Data excerpts:

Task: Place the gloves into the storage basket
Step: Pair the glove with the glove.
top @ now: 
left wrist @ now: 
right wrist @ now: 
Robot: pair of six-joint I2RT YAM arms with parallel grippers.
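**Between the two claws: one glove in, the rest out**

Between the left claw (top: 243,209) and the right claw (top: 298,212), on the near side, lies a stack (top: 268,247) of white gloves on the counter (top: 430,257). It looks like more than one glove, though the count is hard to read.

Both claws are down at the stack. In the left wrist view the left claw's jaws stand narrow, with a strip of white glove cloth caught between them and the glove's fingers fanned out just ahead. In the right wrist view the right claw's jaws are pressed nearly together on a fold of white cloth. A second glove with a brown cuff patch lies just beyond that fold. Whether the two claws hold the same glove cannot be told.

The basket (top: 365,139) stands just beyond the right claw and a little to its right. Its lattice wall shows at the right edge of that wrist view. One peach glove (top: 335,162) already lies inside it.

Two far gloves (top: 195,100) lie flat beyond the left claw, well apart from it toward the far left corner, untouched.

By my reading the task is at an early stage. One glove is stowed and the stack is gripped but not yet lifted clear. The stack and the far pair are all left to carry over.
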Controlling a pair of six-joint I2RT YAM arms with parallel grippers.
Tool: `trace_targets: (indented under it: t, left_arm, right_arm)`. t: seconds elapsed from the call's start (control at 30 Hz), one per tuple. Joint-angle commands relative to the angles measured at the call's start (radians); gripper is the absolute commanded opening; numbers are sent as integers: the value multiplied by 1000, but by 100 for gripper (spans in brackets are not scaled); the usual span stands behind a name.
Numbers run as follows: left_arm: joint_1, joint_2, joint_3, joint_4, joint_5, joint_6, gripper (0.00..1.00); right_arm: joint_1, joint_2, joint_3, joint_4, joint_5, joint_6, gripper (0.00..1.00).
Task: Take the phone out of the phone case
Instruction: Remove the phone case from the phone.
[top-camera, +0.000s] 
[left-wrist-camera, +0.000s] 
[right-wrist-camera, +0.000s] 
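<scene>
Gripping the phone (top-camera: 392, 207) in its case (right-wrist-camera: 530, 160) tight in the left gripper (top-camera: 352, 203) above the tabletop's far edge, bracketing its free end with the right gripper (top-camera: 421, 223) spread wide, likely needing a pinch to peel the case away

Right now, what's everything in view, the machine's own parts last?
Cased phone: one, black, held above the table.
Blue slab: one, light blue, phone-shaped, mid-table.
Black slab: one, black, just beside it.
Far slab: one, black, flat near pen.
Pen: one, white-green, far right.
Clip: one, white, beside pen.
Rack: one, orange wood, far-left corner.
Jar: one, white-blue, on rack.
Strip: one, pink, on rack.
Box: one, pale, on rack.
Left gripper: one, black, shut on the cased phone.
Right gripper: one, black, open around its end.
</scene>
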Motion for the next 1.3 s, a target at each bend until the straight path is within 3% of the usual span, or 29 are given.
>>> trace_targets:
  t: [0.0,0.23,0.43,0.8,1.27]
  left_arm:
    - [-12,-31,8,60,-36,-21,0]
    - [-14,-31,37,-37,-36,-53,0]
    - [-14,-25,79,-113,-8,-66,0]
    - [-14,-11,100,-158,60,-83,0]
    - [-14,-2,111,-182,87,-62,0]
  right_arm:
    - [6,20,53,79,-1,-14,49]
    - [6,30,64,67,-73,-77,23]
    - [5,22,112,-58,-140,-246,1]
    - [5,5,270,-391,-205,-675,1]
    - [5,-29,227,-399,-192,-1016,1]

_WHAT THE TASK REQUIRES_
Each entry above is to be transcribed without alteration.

_FINAL ANSWER_
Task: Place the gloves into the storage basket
Step: Pair the glove with the glove.
top @ now: 
left wrist @ now: 
right wrist @ now: 
Robot: pair of six-joint I2RT YAM arms with parallel grippers.
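**Between the two claws: one glove in, the rest out**

Between the left claw (top: 243,209) and the right claw (top: 298,212), on the near side, lies a stack (top: 268,247) of white gloves on the counter (top: 430,257). It looks like more than one glove, though the count is hard to read.

Both claws are down at the stack. In the left wrist view the left claw's jaws stand narrow, with a strip of white glove cloth caught between them and the glove's fingers fanned out just ahead. In the right wrist view the right claw's jaws are pressed nearly together on a fold of white cloth. A second glove with a brown cuff patch lies just beyond that fold. Whether the two claws hold the same glove cannot be told.

The basket (top: 365,139) stands just beyond the right claw and a little to its right. Its lattice wall shows at the right edge of that wrist view. One peach glove (top: 335,162) already lies inside it.

Two far gloves (top: 195,100) lie flat beyond the left claw, well apart from it toward the far left corner, untouched.

By my reading the task is at an early stage. One glove is stowed and the stack is gripped but not yet lifted clear. The stack and the far pair are all left to carry over.
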Controlling a pair of six-joint I2RT YAM arms with parallel grippers.
Tool: `trace_targets: (indented under it: t, left_arm, right_arm)`. t: seconds elapsed from the call's start (control at 30 Hz), one per tuple. Joint-angle commands relative to the angles measured at the call's start (radians); gripper is the absolute commanded opening; numbers are sent as integers: the value multiplied by 1000, but by 100 for gripper (spans in brackets are not scaled); the usual span stands behind a name.
Numbers run as follows: left_arm: joint_1, joint_2, joint_3, joint_4, joint_5, joint_6, gripper (0.00..1.00); right_arm: joint_1, joint_2, joint_3, joint_4, joint_5, joint_6, gripper (0.00..1.00).
Task: Take the phone out of the phone case
Instruction: Remove the phone case from the phone.
[top-camera, +0.000s] 
[left-wrist-camera, +0.000s] 
[right-wrist-camera, +0.000s] 
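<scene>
Gripping the phone (top-camera: 392, 207) in its case (right-wrist-camera: 530, 160) tight in the left gripper (top-camera: 352, 203) above the tabletop's far edge, bracketing its free end with the right gripper (top-camera: 421, 223) spread wide, likely needing a pinch to peel the case away

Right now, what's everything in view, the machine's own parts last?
Cased phone: one, black, held above the table.
Blue slab: one, light blue, phone-shaped, mid-table.
Black slab: one, black, just beside it.
Far slab: one, black, flat near pen.
Pen: one, white-green, far right.
Clip: one, white, beside pen.
Rack: one, orange wood, far-left corner.
Jar: one, white-blue, on rack.
Strip: one, pink, on rack.
Box: one, pale, on rack.
Left gripper: one, black, shut on the cased phone.
Right gripper: one, black, open around its end.
</scene>
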Motion for the next 1.3 s, a target at each bend until the straight path is within 3% of the usual span, or 29 are given.
>>> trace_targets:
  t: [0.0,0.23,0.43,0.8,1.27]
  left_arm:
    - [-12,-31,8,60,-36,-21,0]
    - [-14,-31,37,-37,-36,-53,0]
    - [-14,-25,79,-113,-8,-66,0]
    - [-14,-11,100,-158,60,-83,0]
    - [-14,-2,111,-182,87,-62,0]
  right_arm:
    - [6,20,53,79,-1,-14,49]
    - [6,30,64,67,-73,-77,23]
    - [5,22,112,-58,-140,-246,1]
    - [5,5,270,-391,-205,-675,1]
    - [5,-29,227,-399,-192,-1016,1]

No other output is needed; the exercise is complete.